Give again, unaltered, the lines of the listing below that run from the line having "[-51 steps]" through the line having "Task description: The".
=-=-=-=-=
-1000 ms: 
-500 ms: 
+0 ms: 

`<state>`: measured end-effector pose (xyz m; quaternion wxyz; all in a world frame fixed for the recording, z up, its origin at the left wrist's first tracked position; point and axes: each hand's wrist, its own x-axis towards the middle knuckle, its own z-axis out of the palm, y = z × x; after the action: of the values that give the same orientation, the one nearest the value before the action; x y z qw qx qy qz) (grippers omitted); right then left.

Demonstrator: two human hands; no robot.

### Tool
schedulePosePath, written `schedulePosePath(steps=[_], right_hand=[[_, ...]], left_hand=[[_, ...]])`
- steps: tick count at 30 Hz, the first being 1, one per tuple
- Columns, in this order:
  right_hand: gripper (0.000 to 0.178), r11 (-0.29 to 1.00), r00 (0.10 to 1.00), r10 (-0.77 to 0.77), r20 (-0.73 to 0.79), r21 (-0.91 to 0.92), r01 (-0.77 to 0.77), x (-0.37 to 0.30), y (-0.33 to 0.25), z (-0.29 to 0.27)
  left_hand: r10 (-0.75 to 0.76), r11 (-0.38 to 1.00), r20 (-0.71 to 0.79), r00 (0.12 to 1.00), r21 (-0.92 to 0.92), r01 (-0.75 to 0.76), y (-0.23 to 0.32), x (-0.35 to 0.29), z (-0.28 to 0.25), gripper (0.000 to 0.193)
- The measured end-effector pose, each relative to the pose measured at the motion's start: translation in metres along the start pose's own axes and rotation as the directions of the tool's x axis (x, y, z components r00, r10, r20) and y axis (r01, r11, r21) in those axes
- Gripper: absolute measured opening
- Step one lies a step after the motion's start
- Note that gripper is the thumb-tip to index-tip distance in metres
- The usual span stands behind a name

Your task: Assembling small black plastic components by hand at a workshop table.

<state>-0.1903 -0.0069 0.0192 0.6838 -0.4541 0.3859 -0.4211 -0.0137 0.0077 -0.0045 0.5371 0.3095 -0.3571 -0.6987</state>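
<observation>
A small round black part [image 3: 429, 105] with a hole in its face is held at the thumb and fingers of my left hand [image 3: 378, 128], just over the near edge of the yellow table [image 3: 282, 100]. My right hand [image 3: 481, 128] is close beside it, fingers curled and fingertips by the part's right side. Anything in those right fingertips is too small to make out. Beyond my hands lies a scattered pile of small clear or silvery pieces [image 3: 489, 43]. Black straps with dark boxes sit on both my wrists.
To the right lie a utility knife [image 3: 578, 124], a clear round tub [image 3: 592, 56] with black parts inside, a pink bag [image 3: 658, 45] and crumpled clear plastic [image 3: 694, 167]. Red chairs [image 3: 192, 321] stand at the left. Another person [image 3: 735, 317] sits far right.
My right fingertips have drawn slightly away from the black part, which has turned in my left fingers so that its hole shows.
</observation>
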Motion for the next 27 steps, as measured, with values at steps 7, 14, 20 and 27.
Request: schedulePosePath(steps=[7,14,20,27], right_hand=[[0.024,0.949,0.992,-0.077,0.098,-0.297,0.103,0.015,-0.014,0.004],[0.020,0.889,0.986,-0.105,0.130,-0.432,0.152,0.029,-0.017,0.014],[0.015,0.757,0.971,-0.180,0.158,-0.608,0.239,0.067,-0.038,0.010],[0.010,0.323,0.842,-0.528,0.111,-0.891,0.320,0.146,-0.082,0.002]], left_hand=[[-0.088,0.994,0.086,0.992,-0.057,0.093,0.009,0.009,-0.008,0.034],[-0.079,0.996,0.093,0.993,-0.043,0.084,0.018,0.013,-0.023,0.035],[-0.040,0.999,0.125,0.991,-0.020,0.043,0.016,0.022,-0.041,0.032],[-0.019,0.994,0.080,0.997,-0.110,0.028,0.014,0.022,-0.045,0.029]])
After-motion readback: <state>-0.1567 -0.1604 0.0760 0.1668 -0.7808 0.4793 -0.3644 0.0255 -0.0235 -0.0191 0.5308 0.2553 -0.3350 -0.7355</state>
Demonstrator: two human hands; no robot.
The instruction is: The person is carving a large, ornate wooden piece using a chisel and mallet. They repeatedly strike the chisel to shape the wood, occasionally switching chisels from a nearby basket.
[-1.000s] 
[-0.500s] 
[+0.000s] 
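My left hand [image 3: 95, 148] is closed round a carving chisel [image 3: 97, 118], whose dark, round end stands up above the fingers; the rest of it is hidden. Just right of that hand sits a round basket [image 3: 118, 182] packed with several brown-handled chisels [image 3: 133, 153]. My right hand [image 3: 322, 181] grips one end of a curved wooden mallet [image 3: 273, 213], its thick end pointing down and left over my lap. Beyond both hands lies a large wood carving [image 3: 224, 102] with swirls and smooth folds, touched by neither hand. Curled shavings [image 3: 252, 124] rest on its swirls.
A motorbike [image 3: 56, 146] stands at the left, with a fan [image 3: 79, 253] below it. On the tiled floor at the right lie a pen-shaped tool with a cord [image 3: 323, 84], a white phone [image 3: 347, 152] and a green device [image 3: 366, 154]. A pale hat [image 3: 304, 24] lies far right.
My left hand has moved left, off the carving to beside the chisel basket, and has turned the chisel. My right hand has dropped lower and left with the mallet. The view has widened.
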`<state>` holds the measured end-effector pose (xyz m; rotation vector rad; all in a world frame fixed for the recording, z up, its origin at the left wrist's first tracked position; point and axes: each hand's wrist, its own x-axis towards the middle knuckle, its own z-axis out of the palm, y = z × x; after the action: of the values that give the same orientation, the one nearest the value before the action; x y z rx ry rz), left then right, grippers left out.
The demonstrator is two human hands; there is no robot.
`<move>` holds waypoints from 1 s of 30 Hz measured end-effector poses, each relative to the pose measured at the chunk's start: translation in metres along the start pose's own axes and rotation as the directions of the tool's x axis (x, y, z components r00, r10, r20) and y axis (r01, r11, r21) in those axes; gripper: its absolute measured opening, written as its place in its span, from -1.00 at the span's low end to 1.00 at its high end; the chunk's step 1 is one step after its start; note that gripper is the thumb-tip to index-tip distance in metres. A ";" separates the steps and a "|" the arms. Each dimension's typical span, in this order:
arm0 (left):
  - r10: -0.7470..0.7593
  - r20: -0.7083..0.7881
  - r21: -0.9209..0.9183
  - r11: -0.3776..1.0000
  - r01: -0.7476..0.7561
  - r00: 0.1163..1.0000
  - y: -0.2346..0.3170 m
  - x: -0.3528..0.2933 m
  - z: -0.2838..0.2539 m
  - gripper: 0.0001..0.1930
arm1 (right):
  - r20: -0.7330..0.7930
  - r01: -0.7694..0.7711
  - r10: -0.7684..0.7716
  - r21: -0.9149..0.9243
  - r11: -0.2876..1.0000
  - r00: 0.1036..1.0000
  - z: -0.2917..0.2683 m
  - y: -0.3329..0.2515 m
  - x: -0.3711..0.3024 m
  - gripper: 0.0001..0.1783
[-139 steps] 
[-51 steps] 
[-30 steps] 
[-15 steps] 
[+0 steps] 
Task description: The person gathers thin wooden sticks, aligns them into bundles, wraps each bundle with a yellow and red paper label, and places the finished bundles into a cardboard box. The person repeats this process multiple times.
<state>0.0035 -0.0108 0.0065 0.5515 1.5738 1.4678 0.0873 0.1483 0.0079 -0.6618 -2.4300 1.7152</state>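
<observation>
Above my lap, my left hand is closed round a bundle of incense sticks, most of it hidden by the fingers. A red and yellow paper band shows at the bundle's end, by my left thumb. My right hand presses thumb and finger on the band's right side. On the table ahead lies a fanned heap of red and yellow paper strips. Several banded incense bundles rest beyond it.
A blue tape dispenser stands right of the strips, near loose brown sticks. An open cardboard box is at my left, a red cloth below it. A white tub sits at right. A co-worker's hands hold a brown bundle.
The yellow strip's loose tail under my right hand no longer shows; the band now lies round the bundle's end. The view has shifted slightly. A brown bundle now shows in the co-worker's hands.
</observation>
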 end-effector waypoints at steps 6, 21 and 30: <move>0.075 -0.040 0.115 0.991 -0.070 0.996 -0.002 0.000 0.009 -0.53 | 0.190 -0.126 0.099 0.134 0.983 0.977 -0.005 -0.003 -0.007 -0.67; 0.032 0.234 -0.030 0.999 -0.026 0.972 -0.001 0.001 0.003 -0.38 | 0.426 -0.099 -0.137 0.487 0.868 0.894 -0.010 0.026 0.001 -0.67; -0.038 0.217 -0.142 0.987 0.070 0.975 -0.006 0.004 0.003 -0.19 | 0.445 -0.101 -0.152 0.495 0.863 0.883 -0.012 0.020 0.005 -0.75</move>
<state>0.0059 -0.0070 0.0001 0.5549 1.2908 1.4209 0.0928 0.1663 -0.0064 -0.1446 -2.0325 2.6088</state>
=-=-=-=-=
▶ _SOLVED PROBLEM_:
[-51 steps] 
[-30 steps] 
[-15 steps] 
[+0 steps] 
Task description: The person gathers thin wooden sticks, aligns them into bundles, wraps each bundle with a yellow and red paper label, and places the finished bundles into a cardboard box. The person repeats this process multiple times.

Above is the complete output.